*REQUIREMENT*. For the data below, give again exactly the lines from the one containing "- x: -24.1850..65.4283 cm" through the one containing "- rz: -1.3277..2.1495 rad", both ends included, and no others.

Stored data entries:
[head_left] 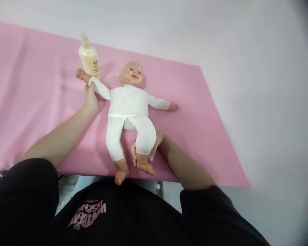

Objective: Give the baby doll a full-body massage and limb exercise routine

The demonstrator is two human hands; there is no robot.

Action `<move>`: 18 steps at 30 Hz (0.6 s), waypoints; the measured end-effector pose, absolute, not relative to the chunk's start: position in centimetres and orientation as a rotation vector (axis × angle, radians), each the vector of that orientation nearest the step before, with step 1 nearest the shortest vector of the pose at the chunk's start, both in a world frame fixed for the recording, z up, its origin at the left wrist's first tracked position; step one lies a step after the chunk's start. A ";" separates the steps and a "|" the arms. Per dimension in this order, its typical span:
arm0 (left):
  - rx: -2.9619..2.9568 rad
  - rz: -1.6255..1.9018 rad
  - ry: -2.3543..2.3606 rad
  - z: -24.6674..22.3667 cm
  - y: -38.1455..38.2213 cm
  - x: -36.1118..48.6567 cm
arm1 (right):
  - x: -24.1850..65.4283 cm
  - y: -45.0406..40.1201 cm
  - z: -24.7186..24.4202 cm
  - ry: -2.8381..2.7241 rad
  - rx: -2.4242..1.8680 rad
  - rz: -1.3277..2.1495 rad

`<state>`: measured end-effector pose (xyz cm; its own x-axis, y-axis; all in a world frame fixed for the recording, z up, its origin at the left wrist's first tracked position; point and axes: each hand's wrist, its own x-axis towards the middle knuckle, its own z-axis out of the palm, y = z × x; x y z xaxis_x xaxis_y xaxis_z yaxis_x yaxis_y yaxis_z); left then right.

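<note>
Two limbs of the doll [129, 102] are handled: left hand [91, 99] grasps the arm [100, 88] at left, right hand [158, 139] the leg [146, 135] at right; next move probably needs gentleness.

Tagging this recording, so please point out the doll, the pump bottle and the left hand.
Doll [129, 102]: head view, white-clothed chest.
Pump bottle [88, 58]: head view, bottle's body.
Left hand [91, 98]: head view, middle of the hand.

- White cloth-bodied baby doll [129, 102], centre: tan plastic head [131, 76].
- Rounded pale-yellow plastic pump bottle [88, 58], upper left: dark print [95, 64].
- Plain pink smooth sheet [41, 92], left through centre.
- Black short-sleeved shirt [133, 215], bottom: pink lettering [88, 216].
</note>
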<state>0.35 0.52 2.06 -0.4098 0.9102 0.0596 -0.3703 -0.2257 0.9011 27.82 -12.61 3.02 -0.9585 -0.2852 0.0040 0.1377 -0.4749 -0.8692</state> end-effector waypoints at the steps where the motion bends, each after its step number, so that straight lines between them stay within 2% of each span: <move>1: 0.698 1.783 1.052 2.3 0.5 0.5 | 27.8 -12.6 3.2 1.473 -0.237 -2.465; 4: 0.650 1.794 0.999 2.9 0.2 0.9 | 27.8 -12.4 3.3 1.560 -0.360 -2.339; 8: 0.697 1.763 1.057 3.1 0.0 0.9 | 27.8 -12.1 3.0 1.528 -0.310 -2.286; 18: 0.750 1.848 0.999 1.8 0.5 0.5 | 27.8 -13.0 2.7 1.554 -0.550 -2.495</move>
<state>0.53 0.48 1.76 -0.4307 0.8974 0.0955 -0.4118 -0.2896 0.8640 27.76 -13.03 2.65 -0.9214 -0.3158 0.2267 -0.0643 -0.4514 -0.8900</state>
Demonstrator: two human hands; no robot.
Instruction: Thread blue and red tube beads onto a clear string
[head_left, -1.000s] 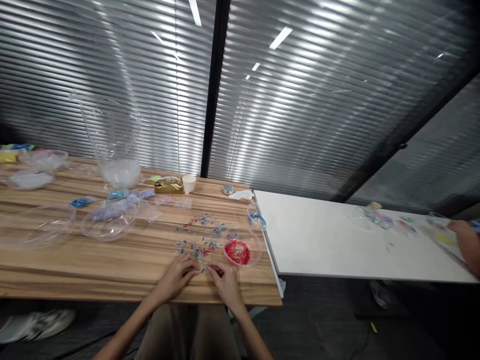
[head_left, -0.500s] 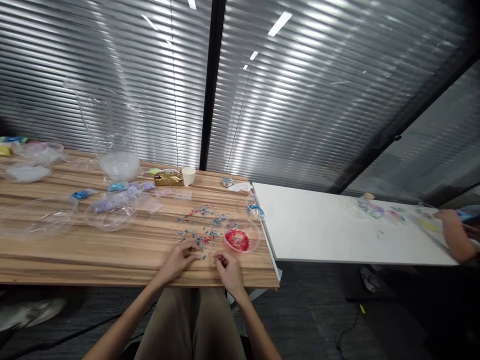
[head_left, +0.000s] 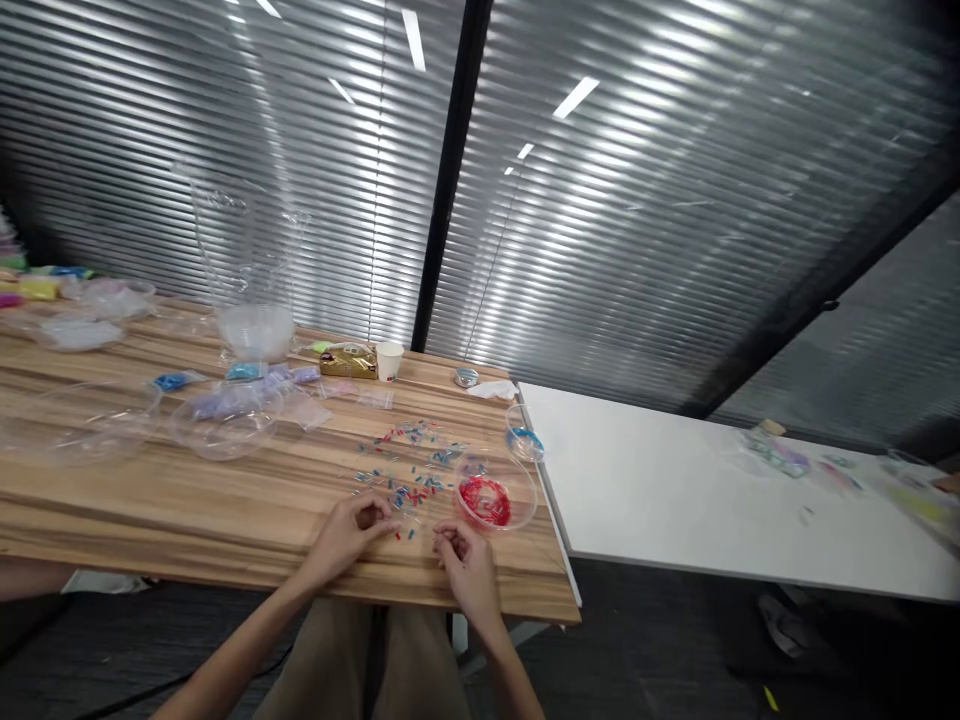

*OUTPUT OF THE EXERCISE*.
  - x: -24.1850..65.4283 cm
  - y: -45.0406..40.1201 cm
  - z: -24.7186..24.4202 cm
  - ry: -2.8381..2.7241 rad
  - rx: -2.4242..1.8680 rad
  - rz: -1.3277..2.1495 rad

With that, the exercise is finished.